The Science of the Soul in Colonial New England

Download The Science of the Soul in Colonial New England PDF Online Free

Author :
Publisher : UNC Press Books
ISBN 13 : 0807838705
Total Pages : 381 pages
Book Rating : 4.8/5 (78 download)

DOWNLOAD NOW!


Book Synopsis The Science of the Soul in Colonial New England by : Sarah Rivett

Download or read book The Science of the Soul in Colonial New England written by Sarah Rivett and published by UNC Press Books. This book was released on 2012-12-01 with total page 381 pages. Available in PDF, EPUB and Kindle. Book excerpt: The Science of the Soul challenges long-standing notions of Puritan provincialism as antithetical to the Enlightenment. Sarah Rivett demonstrates that, instead, empiricism and natural philosophy combined with Puritanism to transform the scope of religious activity in colonial New England from the 1630s to the Great Awakening of the 1740s. In an unprecedented move, Puritan ministers from Thomas Shepard and John Eliot to Cotton Mather and Jonathan Edwards studied the human soul using the same systematic methods that philosophers applied to the study of nature. In particular, they considered the testimonies of tortured adolescent girls at the center of the Salem witch trials, Native American converts, and dying women as a source of material insight into the divine.
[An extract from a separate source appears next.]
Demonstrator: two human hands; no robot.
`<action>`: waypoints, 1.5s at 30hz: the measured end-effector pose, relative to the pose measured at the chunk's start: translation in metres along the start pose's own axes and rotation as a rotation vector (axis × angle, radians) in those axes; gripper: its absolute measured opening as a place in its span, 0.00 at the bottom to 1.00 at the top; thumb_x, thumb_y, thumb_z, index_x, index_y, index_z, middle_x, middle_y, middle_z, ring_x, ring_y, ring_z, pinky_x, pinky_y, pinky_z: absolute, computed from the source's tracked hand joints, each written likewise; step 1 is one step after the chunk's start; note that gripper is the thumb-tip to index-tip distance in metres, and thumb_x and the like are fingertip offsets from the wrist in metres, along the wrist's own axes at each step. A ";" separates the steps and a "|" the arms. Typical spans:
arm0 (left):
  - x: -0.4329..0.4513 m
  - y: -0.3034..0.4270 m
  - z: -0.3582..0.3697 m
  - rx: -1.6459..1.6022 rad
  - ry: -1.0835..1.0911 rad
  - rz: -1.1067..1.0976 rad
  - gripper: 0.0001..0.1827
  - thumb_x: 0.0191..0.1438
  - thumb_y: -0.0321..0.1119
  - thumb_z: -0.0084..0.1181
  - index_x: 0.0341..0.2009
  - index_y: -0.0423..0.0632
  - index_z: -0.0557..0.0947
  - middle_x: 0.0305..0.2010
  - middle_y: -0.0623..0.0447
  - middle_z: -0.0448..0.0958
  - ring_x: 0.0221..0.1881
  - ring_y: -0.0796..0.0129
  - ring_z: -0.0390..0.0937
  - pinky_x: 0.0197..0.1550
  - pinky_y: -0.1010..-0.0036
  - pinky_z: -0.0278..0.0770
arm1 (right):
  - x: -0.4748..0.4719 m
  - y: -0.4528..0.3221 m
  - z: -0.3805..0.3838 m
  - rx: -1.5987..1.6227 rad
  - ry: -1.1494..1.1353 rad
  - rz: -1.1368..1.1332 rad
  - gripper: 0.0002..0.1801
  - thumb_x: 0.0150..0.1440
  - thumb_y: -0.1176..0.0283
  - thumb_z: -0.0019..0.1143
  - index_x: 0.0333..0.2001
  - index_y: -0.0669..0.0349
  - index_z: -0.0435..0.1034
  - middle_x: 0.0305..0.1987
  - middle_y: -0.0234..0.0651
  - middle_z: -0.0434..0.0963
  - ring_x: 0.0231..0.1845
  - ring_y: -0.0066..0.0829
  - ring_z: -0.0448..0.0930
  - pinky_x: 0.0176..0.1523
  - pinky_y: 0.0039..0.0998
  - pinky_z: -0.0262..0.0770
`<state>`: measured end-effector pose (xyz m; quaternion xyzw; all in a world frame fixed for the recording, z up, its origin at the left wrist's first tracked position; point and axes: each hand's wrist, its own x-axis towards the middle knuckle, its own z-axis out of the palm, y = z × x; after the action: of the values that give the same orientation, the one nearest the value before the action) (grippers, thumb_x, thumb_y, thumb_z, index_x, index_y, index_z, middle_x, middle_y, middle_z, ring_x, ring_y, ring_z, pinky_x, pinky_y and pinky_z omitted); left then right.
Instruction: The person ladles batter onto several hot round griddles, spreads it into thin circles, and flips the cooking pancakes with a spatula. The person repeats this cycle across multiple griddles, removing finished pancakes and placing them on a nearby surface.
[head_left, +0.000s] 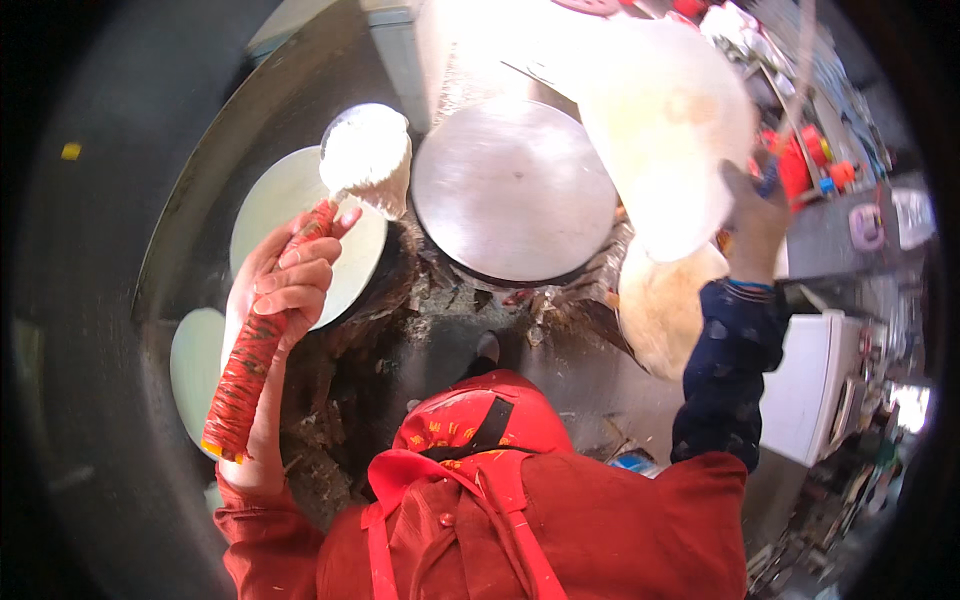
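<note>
My left hand (289, 281) is closed around the red wrapped handle (247, 375) of a tool with a rounded, shiny head (365, 154). The tool's head is over a round griddle with a pale sheet of batter or flatbread (277, 202) on it. At the right, my right hand (754, 202) is at the edge of a large thin flatbread (667, 112), partly blurred and overexposed; its fingertips seem to be on the edge. A bare round griddle plate (514, 191) lies between my hands. Below the large flatbread, a browned flatbread (664, 311) lies on another round surface.
Another pale round sheet (199, 375) lies at the far left, beyond my left forearm. Red containers (799, 169) and other items crowd the upper right. A white box-shaped appliance (806, 386) stands at the right. Crusted residue lines the griddles' near edges.
</note>
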<state>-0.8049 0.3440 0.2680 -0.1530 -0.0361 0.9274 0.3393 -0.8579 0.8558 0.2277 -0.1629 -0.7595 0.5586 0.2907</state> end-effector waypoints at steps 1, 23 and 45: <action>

Conversions and deathbed speeches were thus scrutinized for evidence of grace in a way that bridged the material and the spiritual, the visible and the invisible, the worldly and the divine. In this way, the "science of the soul" was as much a part of seventeenth- and eighteenth-century natural philosophy as it was part of post-Reformation theology. Rivett's account restores the unity of religion and science in the early modern world and highlights the role and importance of both to transatlantic circuits of knowledge formation.